**Problem requirements**
Once the line holding "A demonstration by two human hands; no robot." appears, repeat it and each line after it to the end of the data, exactly and with nothing else; pictures stay out.
Material provided section start
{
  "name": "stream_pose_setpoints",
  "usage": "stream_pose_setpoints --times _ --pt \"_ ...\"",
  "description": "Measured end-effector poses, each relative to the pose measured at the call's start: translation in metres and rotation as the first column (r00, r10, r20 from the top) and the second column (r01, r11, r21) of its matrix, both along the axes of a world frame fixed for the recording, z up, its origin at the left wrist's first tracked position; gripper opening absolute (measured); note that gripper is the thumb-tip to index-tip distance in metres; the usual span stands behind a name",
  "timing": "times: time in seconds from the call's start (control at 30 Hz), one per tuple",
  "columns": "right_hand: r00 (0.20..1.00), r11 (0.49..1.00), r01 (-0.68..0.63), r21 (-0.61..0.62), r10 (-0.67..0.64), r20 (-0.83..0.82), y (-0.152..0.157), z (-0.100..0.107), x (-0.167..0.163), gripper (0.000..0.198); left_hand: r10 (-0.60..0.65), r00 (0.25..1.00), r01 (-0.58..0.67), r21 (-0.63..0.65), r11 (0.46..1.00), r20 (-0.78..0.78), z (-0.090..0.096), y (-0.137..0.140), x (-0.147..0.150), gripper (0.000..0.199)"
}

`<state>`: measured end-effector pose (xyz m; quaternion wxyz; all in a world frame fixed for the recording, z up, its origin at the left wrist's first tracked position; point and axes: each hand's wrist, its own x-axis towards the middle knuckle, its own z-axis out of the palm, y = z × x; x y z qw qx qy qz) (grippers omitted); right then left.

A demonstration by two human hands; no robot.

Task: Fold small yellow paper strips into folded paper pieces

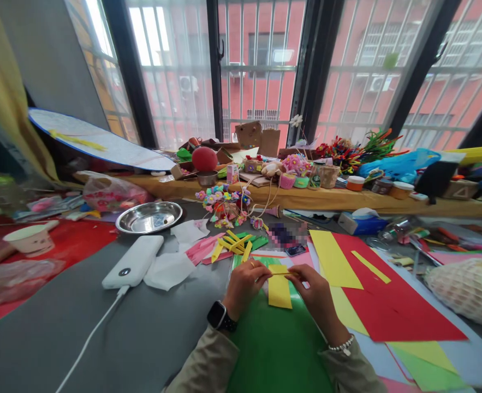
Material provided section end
**Solution to this task**
A demonstration by two human hands; no robot.

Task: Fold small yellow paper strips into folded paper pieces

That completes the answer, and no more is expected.